We will argue that every decision tree for arrays of size N must have more than N! leaves. Via Stirling's approximation, this implies that any such tree has depth at least Omega(N log N), which in turn implies the same bound for the worst-case running time. In fact, the average depth of leaves is Omega(N log N). This means that even a randomized algorithm, which we can think of as choosing one of many decision trees at random, has an expected worst-case running time of at least Omega(N log N).

Let us fix a decision tree T for arrays of size N. There are N! different permutations of size N. We can think of such a permutation as an array of size N filled with the integers from 1 to N without duplicates. Let P1 and P2 be two different such permutations/arrays, and define the array Q as
Q[i] := min(P1[i], P2[i])
The array Q contains duplicate entries. In fact, let m be the smallest number that appears at different positions in P1 and P2. Then m appears twice in Q.

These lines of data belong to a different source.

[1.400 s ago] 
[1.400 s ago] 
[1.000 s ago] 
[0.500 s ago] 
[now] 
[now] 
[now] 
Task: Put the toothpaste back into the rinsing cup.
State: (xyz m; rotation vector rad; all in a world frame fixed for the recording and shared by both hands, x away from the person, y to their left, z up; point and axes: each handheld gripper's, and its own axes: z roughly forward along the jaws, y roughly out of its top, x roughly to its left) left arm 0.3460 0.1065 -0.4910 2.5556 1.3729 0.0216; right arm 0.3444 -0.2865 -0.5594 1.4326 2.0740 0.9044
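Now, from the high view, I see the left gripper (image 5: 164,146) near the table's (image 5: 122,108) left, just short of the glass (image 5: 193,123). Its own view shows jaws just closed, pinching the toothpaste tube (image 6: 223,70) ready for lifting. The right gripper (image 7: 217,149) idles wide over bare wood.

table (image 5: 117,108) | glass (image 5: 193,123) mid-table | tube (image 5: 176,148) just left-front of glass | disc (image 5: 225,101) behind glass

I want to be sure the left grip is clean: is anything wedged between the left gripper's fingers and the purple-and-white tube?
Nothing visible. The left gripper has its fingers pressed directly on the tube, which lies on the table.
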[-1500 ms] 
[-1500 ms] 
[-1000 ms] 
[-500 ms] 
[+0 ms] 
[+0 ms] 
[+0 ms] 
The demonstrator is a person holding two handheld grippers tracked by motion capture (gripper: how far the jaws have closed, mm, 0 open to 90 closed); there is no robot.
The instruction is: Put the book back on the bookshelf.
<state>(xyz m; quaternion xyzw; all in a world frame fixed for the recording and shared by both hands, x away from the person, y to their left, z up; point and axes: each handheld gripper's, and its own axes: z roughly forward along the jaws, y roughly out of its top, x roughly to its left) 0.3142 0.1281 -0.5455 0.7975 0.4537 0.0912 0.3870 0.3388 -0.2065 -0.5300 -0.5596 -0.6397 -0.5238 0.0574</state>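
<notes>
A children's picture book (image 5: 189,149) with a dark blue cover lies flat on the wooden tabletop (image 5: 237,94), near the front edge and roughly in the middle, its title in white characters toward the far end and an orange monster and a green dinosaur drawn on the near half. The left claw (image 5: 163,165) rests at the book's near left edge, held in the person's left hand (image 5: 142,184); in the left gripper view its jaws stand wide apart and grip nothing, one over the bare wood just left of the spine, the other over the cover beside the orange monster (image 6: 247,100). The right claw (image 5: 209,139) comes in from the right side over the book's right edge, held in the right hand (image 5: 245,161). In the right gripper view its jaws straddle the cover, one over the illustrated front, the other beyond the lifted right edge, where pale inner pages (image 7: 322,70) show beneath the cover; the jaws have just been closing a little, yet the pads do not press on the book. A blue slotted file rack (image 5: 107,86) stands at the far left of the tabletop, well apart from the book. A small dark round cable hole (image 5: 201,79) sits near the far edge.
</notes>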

As a consequence, the computation for Q must end in a YES-leaf of T, while P1 and P2 must lead to NO-leaves. What if P1 and P2 lead to the same NO-leaf N? Let V be a node on the path to N, and let us say that i and j are the array indices that are compared at the node V. Then the comparison P1[i] vs. P1[j] has the same result as the comparison P2[i] vs. P2[j]. But then, by the definition of Q, the comparison Q[i] vs. Q[j] also has the same result. This means that the computation for Q must also follow the same path and end in a NO-leaf! That is clearly a contradiction, and so we can conclude that the computations for P1 and P2 must end in different NO-leaves. Hence, the decision tree T must have at least N! NO-leaves, and this completes the proof.

So, to summarize up to this point: As long as we can only compare array elements, no algorithm can beat the running time of O(N log N) that a simple sort followed by a linear scan offers. However, this isn't the end of the story.

Suppose you have a universal family of hash functions for the type of elements in the array (and indeed, such families are not too difficult to construct). That is, suppose you can randomly choose a hash function h:U -> [m], with m within a constant factor of N, such that for different array elements A[i] and A[j] you know that the probability of a hash collision is low:
Pr[h(A[i]) = h(A[j])] <= 1/N
Note that if the guarantee is slightly weaker, e.g. a bound of 2/N on the probability of a collision, the following argument will still work with only minor modifications to the constants in the computations.

We will now follow a simple strategy: Build a hash table of the elements of A according to h. Since equal elements will be hashed into the same bucket, it is then sufficient to check for duplicate elements within each bucket by sorting and a linear scan, or by an even simpler quadratic check.

What is the running time of this approach? If b(i) is the number of array elements mapped into the i-th bucket, then even the running time of the simple quadratic check can be bounded by
sum(b(i)2, i=1..m),
which is exactly the number of hash collision pairs:
sum(b(i)2, i=1..m) = #{ (i,j) : h(A[i]) = h(A[j]) } = N + #{ (i,j) : i != j, h(A[i]) = h(A[j]) }
The expected cardinality of the last part is bounded by the number of pairs (i,j) with i != j times our bound on the probability that a pair results in a hash collision. This product is N-1. That is, the expected running time of the algorithm we have outlined is linear.

Observe that we must choose the hash function randomly for this approach to work. If we were to use a fixed, deterministic hash function, then an adversary could construct an array in which all elements hash to the same bucket (using the pigeonhole principle and assuming that the universe U of possible array elements is large enough). We would be back in the case where only comparisons are allowed, and hence a linear running time is impossible.

So we see that the combination of hashing and randomness, in the form of universal hashing, allows us to solve the original problem in a running time that is asymptotically better than what is achievable using deterministic algorithms.